▸ Your task: Repeat, word for word, all the data that follows, and exclude the pictures.
══ Dataset content
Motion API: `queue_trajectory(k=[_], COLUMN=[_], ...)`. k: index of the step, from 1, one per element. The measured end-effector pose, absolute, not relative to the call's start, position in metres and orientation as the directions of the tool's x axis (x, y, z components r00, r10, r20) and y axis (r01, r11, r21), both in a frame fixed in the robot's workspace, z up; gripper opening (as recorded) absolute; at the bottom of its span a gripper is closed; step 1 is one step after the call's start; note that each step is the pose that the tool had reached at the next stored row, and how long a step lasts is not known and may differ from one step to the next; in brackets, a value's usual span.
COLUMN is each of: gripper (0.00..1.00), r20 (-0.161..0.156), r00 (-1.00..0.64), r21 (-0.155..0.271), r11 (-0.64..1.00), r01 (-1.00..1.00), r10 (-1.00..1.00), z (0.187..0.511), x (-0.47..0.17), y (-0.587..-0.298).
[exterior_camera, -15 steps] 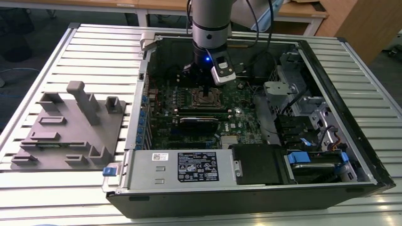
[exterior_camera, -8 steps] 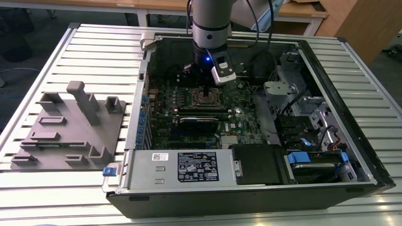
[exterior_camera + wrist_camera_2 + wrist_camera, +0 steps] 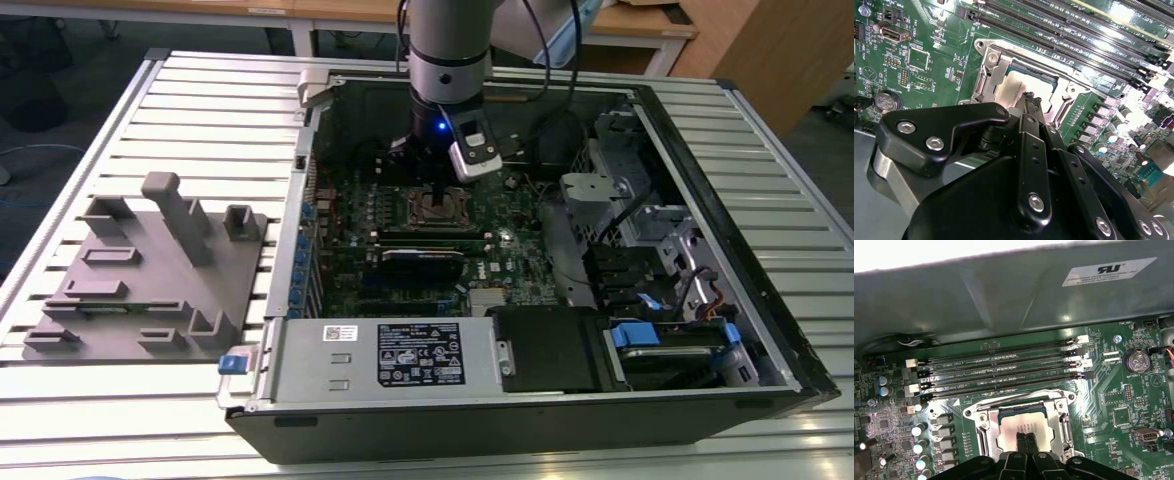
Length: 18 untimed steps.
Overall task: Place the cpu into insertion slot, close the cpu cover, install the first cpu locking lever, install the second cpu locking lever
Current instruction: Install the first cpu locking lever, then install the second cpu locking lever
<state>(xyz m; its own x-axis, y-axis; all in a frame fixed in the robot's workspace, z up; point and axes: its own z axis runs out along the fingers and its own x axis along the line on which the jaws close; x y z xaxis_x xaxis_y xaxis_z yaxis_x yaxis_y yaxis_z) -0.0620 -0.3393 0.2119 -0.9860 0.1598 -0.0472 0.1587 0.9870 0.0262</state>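
Hand: the hand point(image 3: 1024, 439) is down over the chip, its two black fingers point(image 3: 1019, 441) pressed together side by side, tips right on the grey top; in the second wrist view the hand point(image 3: 1030, 102) meets the chip at its near edge.
Chip: the cpu point(image 3: 1021, 429) lies flat in the socket, dull silver top up; in the second wrist view the cpu point(image 3: 1016, 86) shows pale under the fingertips.
Socket: the insertion slot point(image 3: 999, 416) frames the chip on all sides, a thin dark border just showing.
Cover: the cpu cover point(image 3: 986, 432) lies down around the chip, metal frame with the chip showing through its window; same in the second wrist view, cpu cover point(image 3: 991, 65).
Board: green motherboard point(image 3: 1119, 390) all round, long black memory slots point(image 3: 999, 372) just beside the socket, a round coin battery point(image 3: 1135, 361) off to one side.
Wider scene: in the exterior view the arm point(image 3: 447, 50) drops straight into the open computer case point(image 3: 747, 250), hand point(image 3: 439, 187) over the socket point(image 3: 441, 207); a grey fixture block point(image 3: 147, 275) sits on the tabletop point(image 3: 80, 420) at the exterior view's left.
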Motion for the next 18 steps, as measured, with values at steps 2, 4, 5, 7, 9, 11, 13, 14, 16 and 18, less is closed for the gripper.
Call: queue_trajectory(k=[2,4,5,7,9,11,13,14,16,18], gripper=[0.11,0.11,0.11,0.11,0.11,0.11,0.11,0.11,0.11,0.11], r20=[-0.047,-0.047,-0.047,-0.047,-0.047,-0.047,-0.047,-0.047,-0.047,-0.047], r00=[-0.986,-0.986,-0.986,-0.986,-0.986,-0.986,-0.986,-0.986,-0.986,-0.986], r21=[0.026,0.026,0.026,0.026,0.026,0.026,0.026,0.026,0.026,0.026], r11=[0.987,0.987,0.987,0.987,0.987,0.987,0.987,0.987,0.987,0.987], r01=[0.158,0.158,0.157,0.156,0.156,0.156,0.156,0.156,0.156,0.156], r10=[0.160,0.159,0.158,0.157,0.157,0.157,0.157,0.157,0.157,0.157], z=[0.2120,0.2120,0.2120,0.2120,0.2120,0.2120,0.2120,0.2120,0.2123,0.2124], x=[-0.0620,-0.0620,-0.0620,-0.0620,-0.0620,-0.0620,-0.0620,-0.0620,-0.0620,-0.0620], y=[-0.3394,-0.3394,-0.3394,-0.3394,-0.3394,-0.3394,-0.3394,-0.3394,-0.3394,-0.3394])
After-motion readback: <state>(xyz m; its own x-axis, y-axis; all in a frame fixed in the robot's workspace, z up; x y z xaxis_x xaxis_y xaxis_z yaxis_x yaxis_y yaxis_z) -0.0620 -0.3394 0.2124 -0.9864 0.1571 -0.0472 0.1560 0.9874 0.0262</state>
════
▸ Worked solution:
Motion API: `queue_trajectory(k=[_], COLUMN=[_], ...)`. k: index of the step, from 1, one per element. The measured end-effector pose, absolute, not relative to the call's start, position in metres and orientation as the directions of the tool's x axis (x, y, z components r00, r10, r20) and y axis (r01, r11, r21), both in a frame fixed in the robot's workspace, z up; gripper opening (as recorded) absolute; at the bottom of its span a gripper is closed; step 1 is one step after the call's start; note that each step is the pose that the tool had reached at the next stored row, and how long a step lasts is not known and may differ from one step to the next; in brackets, a value's usual span.
COLUMN is each of: gripper (0.00..1.00), r20 (-0.161..0.156), r00 (-1.00..0.64), r21 (-0.155..0.271), r11 (-0.64..1.00), r01 (-1.00..1.00), r10 (-1.00..1.00), z (0.187..0.511), x (-0.47..0.17), y (-0.587..-0.298).
[exterior_camera, -15 steps] 
[exterior_camera, -8 steps] 
[exterior_camera + wrist_camera_2 + wrist_camera, +0 steps] 
Length: 18 untimed steps.
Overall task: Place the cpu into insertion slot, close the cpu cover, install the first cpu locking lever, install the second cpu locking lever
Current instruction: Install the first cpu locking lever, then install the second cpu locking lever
<state>(xyz m; its own x-axis, y-axis; all in a frame fixed in the robot's workspace, z up; point and axes: its own z axis runs out along the fingers and its own x axis along the line on which the jaws close; x y z xaxis_x xaxis_y xaxis_z yaxis_x yaxis_y yaxis_z) -0.0620 -0.3393 0.2119 -0.9860 0.1598 -0.0472 0.1587 0.9870 0.0262</state>
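Hand: the hand point(image 3: 1024, 439) is down over the chip, its two black fingers point(image 3: 1019, 441) pressed together side by side, tips right on the grey top; in the second wrist view the hand point(image 3: 1030, 102) meets the chip at its near edge.
Chip: the cpu point(image 3: 1021, 429) lies flat in the socket, dull silver top up; in the second wrist view the cpu point(image 3: 1016, 86) shows pale under the fingertips.
Socket: the insertion slot point(image 3: 999, 416) frames the chip on all sides, a thin dark border just showing.
Cover: the cpu cover point(image 3: 986, 432) lies down around the chip, metal frame with the chip showing through its window; same in the second wrist view, cpu cover point(image 3: 991, 65).
Board: green motherboard point(image 3: 1119, 390) all round, long black memory slots point(image 3: 999, 372) just beside the socket, a round coin battery point(image 3: 1135, 361) off to one side.
Wider scene: in the exterior view the arm point(image 3: 447, 50) drops straight into the open computer case point(image 3: 747, 250), hand point(image 3: 439, 187) over the socket point(image 3: 441, 207); a grey fixture block point(image 3: 147, 275) sits on the tabletop point(image 3: 80, 420) at the exterior view's left.
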Motion for the next 18 steps, as measured, with values at steps 2, 4, 5, 7, 9, 11, 13, 14, 16 and 18, less is closed for the gripper.
Call: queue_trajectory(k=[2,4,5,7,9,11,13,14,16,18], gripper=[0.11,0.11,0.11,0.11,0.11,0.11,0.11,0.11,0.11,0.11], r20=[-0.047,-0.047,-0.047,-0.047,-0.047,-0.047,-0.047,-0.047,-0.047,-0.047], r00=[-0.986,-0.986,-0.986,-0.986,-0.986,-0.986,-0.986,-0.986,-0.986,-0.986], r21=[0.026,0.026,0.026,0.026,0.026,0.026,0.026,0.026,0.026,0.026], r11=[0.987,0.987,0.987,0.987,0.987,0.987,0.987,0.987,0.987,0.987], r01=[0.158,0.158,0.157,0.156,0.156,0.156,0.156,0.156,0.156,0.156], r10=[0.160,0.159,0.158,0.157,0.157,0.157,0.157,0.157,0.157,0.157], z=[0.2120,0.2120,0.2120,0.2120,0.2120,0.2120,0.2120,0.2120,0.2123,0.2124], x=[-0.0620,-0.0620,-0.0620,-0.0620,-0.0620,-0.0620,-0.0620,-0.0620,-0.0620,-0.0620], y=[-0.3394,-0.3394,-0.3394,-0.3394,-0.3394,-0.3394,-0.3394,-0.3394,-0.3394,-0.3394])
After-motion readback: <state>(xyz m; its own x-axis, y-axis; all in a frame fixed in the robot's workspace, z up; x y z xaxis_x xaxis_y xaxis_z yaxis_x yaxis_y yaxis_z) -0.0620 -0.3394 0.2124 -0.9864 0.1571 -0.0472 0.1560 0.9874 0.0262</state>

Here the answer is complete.